De acordo com a psicóloga e membro do Grupo de Estudos da Linguagem no Envelhecimento e nas Patologias (Gelep) da Unicamp, Regina Celia Celebrone, o novo coronavírus trouxe um olhar à população idosa. “O idoso sempre esteve na margem. A nossa sociedade está começando a envelhecer agora. Estimativas apontam que vai triplicar o número de idosos no país até 2050. E, ao mesmo tempo, ninguém quer saber de ficar velho. Velhice lembra morte, coisa feia, pelanca, um corpo que não é o mais bonito de se ver na sociedade do espetáculo, dos corpos perfeitos”.

A psicóloga aponta que, ao classificar o idoso como grupo de risco, isso trouxe um olhar ainda mais odioso à população já isolada. “Esse isolamento aumentou a depressão? Em quem já tinha traços, sim, e nem precisa ser idoso. Agora, o idoso ainda sofre um olhar maior da sociedade: você não pode sair, você não pode colocar os pés para fora de casa ou você é uma ameaça para a gente. Se sai na rua, as pessoas olham feio. E será que as pessoas já não olhavam feio para o idoso? Por ele ser uma ameaça como fim de vida?”

Esta visão do idoso como foco na pandemia também é compartilhada pela deputada federal Lídice da Mata. “A pandemia fez a sociedade se voltar mais para este público, e para o quanto as pessoas idosas precisam da atenção de governos e da sociedade”, pondera. “O Brasil tem uma política pública tímida para esta parcela da população e o orçamento hoje disponível para o setor beira ao ridículo. A maior parte das ILPIs vive de caridade, de doação. É preciso agora, neste momento da pandemia, organizar doações, mas, principalmente, ter no governo os recursos necessários para estados e municípios garantirem às pessoas idosas o acolhimento e os cuidados necessários com a saúde e com uma velhice mais tranquila”.

Para quem vive nas casas de idosos, as rotinas impostas com a pandemia são uma novidade.
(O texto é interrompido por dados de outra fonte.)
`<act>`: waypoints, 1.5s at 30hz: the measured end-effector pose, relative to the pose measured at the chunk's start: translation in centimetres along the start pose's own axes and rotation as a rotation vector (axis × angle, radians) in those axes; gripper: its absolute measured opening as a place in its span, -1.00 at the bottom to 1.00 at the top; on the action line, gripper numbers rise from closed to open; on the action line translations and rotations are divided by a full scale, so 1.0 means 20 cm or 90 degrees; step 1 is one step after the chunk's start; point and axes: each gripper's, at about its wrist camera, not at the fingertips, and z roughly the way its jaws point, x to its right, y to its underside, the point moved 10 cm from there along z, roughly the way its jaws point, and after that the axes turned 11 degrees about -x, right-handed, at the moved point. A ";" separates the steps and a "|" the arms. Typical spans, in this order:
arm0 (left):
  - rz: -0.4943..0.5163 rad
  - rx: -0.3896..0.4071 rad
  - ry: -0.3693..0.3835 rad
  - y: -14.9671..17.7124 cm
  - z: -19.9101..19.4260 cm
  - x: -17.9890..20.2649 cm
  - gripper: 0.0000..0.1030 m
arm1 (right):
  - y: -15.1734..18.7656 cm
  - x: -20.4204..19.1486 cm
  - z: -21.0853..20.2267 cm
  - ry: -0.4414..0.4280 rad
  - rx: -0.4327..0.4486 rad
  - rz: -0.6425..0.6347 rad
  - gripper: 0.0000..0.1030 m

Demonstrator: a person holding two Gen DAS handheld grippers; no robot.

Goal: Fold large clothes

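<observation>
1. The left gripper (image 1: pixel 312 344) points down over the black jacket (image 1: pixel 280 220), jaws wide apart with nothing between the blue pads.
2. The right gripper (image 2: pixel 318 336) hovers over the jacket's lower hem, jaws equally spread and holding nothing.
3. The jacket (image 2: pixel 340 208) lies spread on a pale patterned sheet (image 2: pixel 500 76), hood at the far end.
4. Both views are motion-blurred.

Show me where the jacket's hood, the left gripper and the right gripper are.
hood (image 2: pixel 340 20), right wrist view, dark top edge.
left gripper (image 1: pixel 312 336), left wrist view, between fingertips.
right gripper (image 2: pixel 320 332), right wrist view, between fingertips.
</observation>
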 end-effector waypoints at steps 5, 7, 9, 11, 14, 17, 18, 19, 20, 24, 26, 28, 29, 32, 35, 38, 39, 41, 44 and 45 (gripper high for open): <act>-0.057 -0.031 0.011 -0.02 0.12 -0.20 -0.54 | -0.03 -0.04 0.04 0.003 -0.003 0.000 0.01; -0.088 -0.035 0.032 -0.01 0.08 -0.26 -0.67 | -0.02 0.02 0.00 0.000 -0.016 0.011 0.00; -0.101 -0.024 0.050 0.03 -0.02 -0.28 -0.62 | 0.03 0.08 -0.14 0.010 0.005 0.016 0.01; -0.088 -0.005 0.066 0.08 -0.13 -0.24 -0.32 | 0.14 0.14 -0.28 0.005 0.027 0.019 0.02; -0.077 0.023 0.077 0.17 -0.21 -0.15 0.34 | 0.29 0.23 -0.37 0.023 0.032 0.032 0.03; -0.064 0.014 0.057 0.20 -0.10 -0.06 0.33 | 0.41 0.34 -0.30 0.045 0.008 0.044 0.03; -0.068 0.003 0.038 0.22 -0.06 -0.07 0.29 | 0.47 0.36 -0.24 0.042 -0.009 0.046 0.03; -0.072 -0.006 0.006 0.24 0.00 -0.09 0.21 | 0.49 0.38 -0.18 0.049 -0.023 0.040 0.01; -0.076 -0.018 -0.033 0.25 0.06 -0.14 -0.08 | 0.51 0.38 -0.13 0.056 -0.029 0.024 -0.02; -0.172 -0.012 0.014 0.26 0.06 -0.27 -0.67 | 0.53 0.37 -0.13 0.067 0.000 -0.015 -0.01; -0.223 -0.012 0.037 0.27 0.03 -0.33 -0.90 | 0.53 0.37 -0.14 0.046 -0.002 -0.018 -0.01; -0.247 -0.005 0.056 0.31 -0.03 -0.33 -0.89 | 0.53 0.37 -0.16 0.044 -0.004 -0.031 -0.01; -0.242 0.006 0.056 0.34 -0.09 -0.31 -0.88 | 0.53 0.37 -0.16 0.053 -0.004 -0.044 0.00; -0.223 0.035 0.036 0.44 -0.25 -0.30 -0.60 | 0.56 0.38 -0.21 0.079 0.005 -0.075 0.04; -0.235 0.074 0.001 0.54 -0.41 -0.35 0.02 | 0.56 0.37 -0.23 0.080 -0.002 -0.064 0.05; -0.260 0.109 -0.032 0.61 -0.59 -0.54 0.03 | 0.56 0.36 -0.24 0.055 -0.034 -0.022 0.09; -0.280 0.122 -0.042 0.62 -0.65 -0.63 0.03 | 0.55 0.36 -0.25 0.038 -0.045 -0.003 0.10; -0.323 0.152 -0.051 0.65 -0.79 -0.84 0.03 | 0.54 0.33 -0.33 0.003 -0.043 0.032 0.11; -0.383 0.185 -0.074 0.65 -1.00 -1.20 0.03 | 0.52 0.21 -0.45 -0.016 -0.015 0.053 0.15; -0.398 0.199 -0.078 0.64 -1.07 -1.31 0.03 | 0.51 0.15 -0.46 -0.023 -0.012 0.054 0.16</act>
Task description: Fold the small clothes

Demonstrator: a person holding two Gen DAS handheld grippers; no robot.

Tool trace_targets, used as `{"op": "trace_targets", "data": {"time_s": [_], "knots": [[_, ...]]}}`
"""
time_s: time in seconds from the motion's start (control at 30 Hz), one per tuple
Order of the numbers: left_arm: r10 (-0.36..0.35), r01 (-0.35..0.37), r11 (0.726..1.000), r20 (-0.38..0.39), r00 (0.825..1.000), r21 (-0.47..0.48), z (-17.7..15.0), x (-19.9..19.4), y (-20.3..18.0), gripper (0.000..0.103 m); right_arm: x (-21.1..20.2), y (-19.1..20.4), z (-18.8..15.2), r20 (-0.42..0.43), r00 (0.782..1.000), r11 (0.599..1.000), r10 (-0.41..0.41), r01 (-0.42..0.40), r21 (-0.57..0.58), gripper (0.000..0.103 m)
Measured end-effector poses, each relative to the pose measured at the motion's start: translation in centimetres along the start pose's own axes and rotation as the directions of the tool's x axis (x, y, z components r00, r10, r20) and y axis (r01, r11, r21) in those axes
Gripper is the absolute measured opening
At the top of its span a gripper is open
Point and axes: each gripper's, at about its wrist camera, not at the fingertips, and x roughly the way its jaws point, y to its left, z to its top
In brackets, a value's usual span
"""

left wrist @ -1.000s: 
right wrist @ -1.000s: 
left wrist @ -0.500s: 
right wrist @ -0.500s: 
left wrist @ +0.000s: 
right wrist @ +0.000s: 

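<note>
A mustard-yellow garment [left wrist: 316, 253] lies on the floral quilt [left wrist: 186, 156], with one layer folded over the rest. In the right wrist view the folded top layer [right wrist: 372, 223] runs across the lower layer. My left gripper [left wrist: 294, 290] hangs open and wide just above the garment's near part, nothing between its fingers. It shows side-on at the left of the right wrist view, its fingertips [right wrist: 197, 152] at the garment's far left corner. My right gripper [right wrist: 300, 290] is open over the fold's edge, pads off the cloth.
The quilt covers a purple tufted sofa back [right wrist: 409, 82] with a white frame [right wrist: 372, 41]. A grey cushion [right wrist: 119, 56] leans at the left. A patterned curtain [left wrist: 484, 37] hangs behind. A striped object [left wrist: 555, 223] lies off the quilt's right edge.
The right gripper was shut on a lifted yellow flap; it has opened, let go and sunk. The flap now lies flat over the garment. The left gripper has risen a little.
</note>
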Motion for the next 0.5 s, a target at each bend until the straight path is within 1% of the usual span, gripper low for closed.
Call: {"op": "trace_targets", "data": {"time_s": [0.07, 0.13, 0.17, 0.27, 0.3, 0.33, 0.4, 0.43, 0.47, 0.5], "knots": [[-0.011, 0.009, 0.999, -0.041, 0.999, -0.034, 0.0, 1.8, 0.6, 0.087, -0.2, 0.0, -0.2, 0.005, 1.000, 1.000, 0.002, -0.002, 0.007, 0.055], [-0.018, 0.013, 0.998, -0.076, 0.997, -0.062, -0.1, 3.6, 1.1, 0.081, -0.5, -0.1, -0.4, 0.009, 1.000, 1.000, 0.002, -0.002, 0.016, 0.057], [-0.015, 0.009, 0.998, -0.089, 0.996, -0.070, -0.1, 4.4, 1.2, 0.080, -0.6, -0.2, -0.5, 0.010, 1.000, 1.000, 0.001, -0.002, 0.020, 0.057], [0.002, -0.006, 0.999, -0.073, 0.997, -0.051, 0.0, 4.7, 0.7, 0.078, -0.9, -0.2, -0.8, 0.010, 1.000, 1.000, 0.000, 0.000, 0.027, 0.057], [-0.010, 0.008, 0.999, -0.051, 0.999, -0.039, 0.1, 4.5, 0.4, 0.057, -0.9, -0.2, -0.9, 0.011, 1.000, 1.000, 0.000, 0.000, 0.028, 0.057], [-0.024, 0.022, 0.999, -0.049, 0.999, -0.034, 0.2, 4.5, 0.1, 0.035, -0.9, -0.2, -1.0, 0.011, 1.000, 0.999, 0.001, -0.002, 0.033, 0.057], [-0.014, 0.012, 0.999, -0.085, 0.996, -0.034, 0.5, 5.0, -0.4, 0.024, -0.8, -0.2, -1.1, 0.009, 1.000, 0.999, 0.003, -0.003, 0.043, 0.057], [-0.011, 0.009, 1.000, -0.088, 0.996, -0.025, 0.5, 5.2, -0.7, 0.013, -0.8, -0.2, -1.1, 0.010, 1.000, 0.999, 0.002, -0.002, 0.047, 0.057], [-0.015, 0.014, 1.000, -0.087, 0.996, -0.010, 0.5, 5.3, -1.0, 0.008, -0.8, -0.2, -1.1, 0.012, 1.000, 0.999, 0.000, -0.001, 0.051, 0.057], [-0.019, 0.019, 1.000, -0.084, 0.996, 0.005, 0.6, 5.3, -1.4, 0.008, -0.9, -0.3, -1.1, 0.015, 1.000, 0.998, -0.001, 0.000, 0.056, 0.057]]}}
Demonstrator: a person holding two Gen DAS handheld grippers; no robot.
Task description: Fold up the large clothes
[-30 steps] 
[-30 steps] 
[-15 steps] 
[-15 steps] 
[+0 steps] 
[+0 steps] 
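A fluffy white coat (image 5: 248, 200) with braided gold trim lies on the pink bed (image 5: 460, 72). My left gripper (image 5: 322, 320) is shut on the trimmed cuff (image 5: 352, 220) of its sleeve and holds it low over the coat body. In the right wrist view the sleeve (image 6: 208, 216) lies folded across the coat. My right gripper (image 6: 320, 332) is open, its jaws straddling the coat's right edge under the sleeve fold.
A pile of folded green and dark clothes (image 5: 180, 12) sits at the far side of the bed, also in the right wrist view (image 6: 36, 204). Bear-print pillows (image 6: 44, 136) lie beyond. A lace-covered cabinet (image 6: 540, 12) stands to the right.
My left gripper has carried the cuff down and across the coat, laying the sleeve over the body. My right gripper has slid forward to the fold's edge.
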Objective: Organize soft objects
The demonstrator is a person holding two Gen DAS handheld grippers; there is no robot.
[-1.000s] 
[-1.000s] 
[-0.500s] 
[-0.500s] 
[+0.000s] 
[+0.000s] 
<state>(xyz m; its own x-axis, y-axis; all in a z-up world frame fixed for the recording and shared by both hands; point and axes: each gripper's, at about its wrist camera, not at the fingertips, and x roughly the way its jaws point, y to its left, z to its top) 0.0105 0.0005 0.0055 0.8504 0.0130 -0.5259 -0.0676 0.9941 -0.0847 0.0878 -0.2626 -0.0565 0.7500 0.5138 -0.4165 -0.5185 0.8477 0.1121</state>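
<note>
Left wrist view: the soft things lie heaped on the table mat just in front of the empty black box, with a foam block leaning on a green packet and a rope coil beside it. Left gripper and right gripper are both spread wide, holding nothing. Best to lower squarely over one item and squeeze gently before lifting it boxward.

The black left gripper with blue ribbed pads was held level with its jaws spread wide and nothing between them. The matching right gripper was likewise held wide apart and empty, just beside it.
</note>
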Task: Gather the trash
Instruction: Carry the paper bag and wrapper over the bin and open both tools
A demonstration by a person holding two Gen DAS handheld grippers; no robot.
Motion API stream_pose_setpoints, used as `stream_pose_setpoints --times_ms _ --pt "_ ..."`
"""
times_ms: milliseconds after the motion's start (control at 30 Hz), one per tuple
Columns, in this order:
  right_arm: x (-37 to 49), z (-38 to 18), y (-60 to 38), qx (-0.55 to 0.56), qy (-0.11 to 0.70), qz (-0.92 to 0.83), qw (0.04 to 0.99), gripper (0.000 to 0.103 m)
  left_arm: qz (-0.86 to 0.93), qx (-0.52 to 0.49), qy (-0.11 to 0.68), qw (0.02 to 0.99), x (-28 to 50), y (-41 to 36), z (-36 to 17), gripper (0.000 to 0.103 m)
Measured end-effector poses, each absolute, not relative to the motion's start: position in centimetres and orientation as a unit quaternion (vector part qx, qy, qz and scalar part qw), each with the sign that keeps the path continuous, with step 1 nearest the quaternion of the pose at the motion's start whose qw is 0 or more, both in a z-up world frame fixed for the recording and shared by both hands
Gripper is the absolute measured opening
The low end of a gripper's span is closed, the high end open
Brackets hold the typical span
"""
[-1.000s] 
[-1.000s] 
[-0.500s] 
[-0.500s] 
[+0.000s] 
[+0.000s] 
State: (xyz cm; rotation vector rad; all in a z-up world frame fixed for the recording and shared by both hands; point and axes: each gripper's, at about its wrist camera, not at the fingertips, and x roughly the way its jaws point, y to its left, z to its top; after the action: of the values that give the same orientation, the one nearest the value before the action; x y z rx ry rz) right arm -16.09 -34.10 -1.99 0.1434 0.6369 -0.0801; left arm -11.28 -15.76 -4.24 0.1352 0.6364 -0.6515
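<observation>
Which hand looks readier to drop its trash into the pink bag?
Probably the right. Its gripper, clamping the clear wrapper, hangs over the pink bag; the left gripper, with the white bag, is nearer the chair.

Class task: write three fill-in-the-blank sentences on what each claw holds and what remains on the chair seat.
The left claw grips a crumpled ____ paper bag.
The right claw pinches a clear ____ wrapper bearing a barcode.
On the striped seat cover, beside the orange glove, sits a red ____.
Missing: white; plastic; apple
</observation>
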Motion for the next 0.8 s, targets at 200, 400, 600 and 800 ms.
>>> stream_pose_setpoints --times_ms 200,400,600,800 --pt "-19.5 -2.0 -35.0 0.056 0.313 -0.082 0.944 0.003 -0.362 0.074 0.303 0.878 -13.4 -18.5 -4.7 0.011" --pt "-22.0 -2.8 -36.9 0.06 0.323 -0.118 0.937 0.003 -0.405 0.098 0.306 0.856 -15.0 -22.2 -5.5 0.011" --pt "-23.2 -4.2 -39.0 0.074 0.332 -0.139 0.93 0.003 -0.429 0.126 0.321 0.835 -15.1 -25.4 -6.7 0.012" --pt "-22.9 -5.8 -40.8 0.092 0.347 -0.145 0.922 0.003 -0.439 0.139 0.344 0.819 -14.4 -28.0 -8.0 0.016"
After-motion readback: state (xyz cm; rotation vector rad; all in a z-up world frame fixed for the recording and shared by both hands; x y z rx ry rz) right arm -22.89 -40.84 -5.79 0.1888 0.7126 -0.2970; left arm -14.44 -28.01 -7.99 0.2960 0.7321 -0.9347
Zulma Pedrinha de Nardes Siqueira, de 93 anos, moradora da casa de repouso Nova Canaã, em Atibaia, conta que nunca viveu nada parecido, mas lembra das conversas de sua mãe sobre a epidemia da febre amarela, que também causou muitas mortes. “Eu estou angustiada, triste. Eu nunca passei por um momento como o que estou passando agora. Aqui, festejamos a Páscoa e comemoramos os aniversários. Inclusive, minha família me viu por vídeo e achou muito bonita essa união. Ficaram contentes de me verem sorrindo. Mas eu estou longe. O contato é por telefone, é a única coisa que tenho agora”.

Íngrida Weiss, da casa de repouso Nova Canaã (divulgação)

Colega de Zulma na Nova Canaã, Íngrida Weiss, se considera uma jovem com seus 78 anos. “Eu ainda me julgo muito jovem, apesar da idade. Sou assim, alegrona sempre, mas senti dificuldades em sair do meu lar. Eu era muito independente, sozinha, ia pra cima e pra baixo. Hoje, não temos mais atividades e nem os cultos. Isso faz muita falta, mas eu ouço a palavra de Deus pelo tablet e pela televisão. No domingo de Páscoa fiquei a manhã toda recordando a minha vida. Senti saudades da família. Minha irmã me ligou, e minha sobrinha comprou um ovo de páscoa”. Para ajudar a matar as saudades, a administração da Nova Canaã fez chamadas em vídeo com moradores e seus familiares, e Íngrida viu sua sobrinha. “Minha sobrinha ficou tão contente em me ver e eu também de ouvir a voz dela, me senti amparada”, ponderou, esperançosa por dias mais leves.